[Opening Dataset extract section]
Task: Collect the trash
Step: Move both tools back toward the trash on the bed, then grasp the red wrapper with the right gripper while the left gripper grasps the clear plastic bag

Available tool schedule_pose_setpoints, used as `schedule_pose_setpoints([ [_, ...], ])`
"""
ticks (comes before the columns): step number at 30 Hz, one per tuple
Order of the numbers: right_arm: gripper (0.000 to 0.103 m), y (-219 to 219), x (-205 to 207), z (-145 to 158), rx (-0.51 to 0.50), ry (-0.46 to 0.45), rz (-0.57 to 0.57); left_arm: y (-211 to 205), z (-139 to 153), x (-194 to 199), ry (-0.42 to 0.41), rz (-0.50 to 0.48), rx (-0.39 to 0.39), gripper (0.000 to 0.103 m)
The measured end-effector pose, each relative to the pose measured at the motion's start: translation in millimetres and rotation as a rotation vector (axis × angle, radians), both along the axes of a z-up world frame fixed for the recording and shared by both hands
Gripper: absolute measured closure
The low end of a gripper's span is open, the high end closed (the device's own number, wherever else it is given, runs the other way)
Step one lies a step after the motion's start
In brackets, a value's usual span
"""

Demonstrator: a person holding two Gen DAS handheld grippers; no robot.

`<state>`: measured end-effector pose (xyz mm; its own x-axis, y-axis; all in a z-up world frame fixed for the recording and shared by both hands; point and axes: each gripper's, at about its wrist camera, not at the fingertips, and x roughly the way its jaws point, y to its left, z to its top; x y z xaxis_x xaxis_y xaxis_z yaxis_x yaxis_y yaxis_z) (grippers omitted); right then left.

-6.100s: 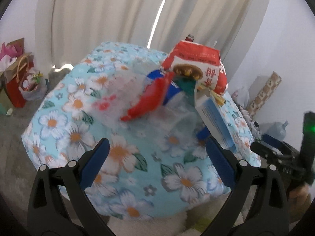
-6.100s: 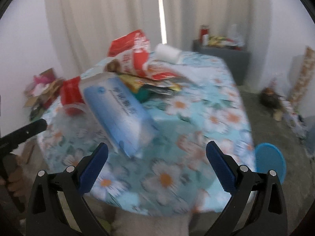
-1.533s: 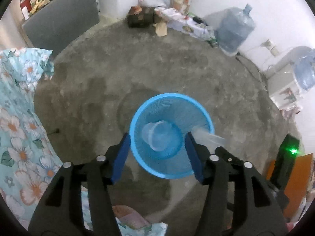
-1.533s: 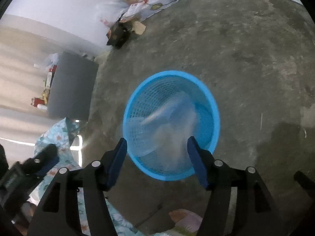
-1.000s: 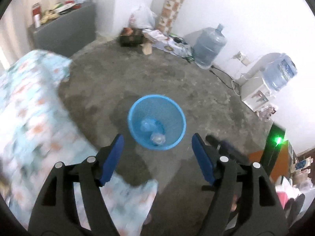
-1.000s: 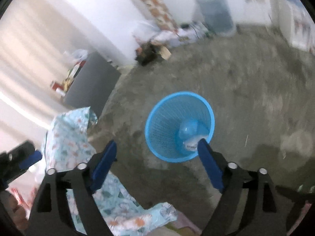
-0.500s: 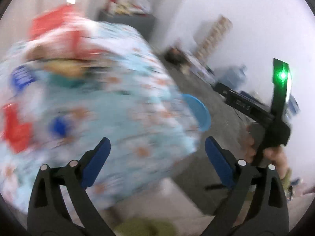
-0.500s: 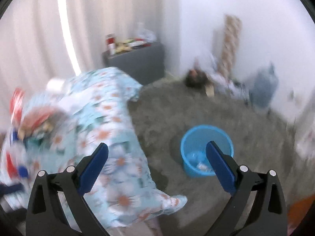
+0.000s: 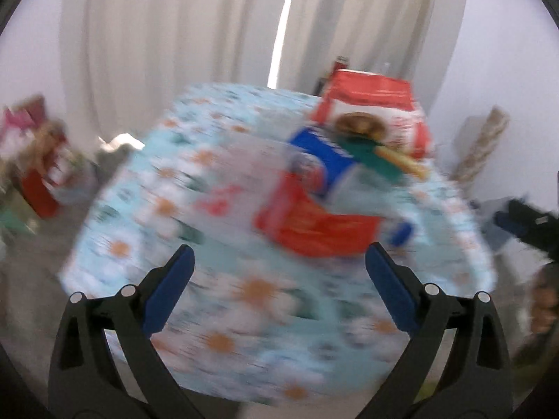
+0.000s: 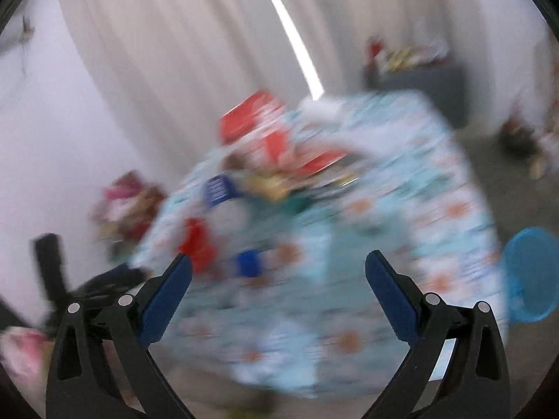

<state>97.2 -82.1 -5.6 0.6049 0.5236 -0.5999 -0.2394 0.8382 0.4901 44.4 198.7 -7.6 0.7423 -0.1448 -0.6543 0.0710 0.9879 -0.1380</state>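
From your left wrist camera, the left gripper (image 9: 277,262) stands with its blue pads spread wide and nothing between them. Both frames are smeared with motion blur, so small details are lost. Ahead of the jaws is the table (image 9: 244,300) under a light blue cloth printed with white and orange flowers. The trash sits on the tabletop toward one o'clock from the jaws: a red wrapper (image 9: 314,227) nearest you, a blue packet (image 9: 325,157) behind it, a green and yellow packet (image 9: 384,162) at two o'clock, and a large red and white bag (image 9: 377,104) standing at the far edge. Pale curtains (image 9: 209,35) hang behind the table with a bright slit between them at twelve o'clock. At nine o'clock, a heap of red and pink bags (image 9: 38,160) lies on the floor. At three o'clock your other gripper shows as a dark blur.

From your right wrist camera, the right gripper (image 10: 277,262) is likewise splayed wide and empty. The same flowered table (image 10: 401,244) fills the middle. The trash pile lies toward eleven o'clock: the red and white bag (image 10: 255,122) farthest, the blue packet (image 10: 218,186) and the red wrapper (image 10: 195,244) nearer, and a small blue thing (image 10: 248,262) just above the jaws, too blurred to name. The blue basket (image 10: 531,276) stands on the floor at three o'clock, beside the table's edge. A grey cabinet (image 10: 419,83) with clutter on top sits at one o'clock.
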Motion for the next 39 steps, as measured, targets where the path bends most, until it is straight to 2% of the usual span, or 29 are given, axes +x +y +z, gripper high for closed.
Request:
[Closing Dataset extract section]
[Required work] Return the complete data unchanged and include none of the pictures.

[Your solution]
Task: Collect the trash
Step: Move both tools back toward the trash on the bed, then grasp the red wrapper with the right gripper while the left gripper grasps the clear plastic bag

Available tool schedule_pose_setpoints, used as `schedule_pose_setpoints([ [_, ...], ])`
"""
ticks (comes before the columns): step number at 30 Hz, one per tuple
Order of the numbers: right_arm: gripper (0.000 to 0.103 m), y (-219 to 219), x (-205 to 207), z (-145 to 158), rx (-0.51 to 0.50), ry (-0.46 to 0.45), rz (-0.57 to 0.57); left_arm: y (-211 to 205), z (-139 to 153), x (-194 to 199), ry (-0.42 to 0.41), rz (-0.50 to 0.48), rx (-0.39 to 0.39), gripper (0.000 to 0.103 m)
The measured end-effector pose, each relative to the pose measured at the motion's start: translation in millimetres and rotation as a rotation vector (axis × angle, radians), both along the axes of a z-up world frame fixed for the recording and shared by both hands
Gripper: absolute measured closure
The low end of a gripper's span is open, the high end closed (the device's own number, wherever else it is given, runs the other way)
Step one lies a step after the motion's start
In brackets, a value's usual span
"""

Demonstrator: a person holding two Gen DAS handheld grippers; no robot.

`<state>`: measured end-effector pose (xyz mm; its own x-axis, y-axis; all in a z-up world frame fixed for the recording and shared by both hands; point and axes: each gripper's, at about its wrist camera, not at the fingertips, and x roughly the way its jaws point, y to its left, z to its top; x y z xaxis_x xaxis_y xaxis_z yaxis_x yaxis_y yaxis_z) (grippers omitted); right then left.

-6.100s: 
-6.100s: 
-1.533s: 
-1.533s: 
-1.000s: 
-1.000s: 
-0.500s: 
-0.500s: 
+0.000s: 
+0.000s: 

<state>97.2 -82.1 -5.6 0.6049 0.5236 -0.5999 -0.2394 0.8382 0.4901 44.4 198.7 -7.6 0.7423 -0.1448 -0.6543 0.0710 0.9879 -0.1380</state>
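From your left wrist camera, the left gripper (image 9: 277,262) stands with its blue pads spread wide and nothing between them. Both frames are smeared with motion blur, so small details are lost. Ahead of the jaws is the table (image 9: 244,300) under a light blue cloth printed with white and orange flowers. The trash sits on the tabletop toward one o'clock from the jaws: a red wrapper (image 9: 314,227) nearest you, a blue packet (image 9: 325,157) behind it, a green and yellow packet (image 9: 384,162) at two o'clock, and a large red and white bag (image 9: 377,104) standing at the far edge. Pale curtains (image 9: 209,35) hang behind the table with a bright slit between them at twelve o'clock. At nine o'clock, a heap of red and pink bags (image 9: 38,160) lies on the floor. At three o'clock your other gripper shows as a dark blur.

From your right wrist camera, the right gripper (image 10: 277,262) is likewise splayed wide and empty. The same flowered table (image 10: 401,244) fills the middle. The trash pile lies toward eleven o'clock: the red and white bag (image 10: 255,122) farthest, the blue packet (image 10: 218,186) and the red wrapper (image 10: 195,244) nearer, and a small blue thing (image 10: 248,262) just above the jaws, too blurred to name. The blue basket (image 10: 531,276) stands on the floor at three o'clock, beside the table's edge. A grey cabinet (image 10: 419,83) with clutter on top sits at one o'clock.
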Motion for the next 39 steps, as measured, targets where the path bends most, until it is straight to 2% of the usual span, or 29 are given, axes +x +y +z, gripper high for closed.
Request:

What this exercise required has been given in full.